*WORK TO COMPLETE:* Required from the data below: the exact lines starting at the line containing "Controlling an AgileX" and ending at the line containing "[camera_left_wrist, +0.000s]", with both ends kept and all pictures dropped.

....

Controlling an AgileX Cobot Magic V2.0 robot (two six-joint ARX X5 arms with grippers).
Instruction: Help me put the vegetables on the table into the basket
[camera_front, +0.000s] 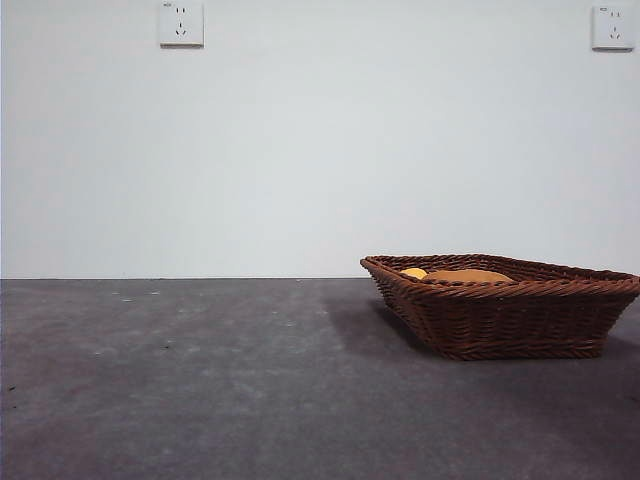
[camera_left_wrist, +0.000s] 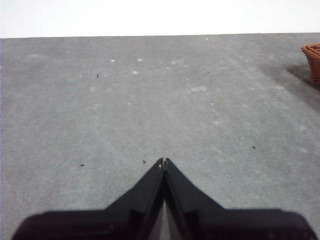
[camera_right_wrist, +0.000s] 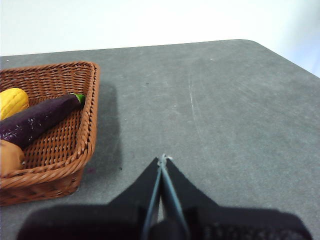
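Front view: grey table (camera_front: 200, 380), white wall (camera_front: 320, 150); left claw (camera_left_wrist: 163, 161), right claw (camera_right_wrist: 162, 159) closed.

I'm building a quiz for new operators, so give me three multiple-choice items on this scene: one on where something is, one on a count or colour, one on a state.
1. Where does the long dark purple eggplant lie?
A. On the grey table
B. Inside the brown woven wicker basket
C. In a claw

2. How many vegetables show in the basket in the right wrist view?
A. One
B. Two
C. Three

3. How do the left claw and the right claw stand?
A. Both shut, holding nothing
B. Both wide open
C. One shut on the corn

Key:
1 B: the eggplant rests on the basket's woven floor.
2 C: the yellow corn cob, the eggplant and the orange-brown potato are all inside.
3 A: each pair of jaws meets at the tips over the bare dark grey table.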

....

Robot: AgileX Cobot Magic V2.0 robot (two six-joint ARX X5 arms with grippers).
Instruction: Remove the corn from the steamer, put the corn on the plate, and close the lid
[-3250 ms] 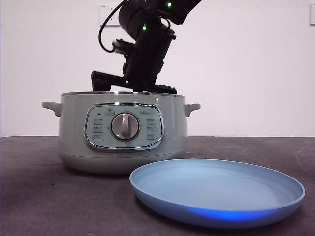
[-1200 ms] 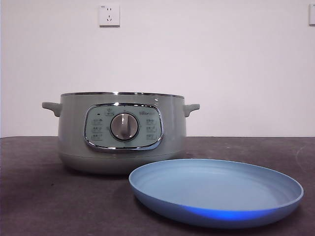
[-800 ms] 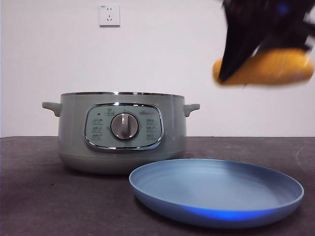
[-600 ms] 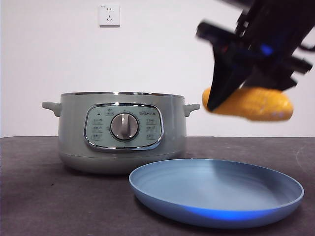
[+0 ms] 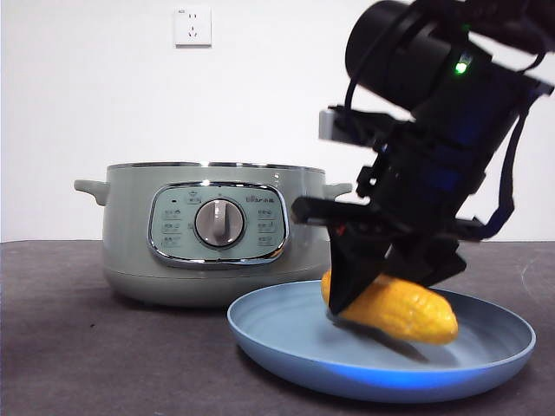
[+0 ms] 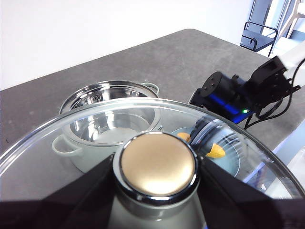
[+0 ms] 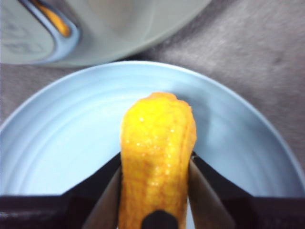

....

*SOLUTION TO THIS PROBLEM:*
Controlling an AgileX Cobot Magic V2.0 robot (two six-joint ARX X5 arms with grippers).
Instruction: Help me put the vegetables on the table into the basket
[camera_front, +0.000s] 
[camera_left_wrist, +0.000s] 

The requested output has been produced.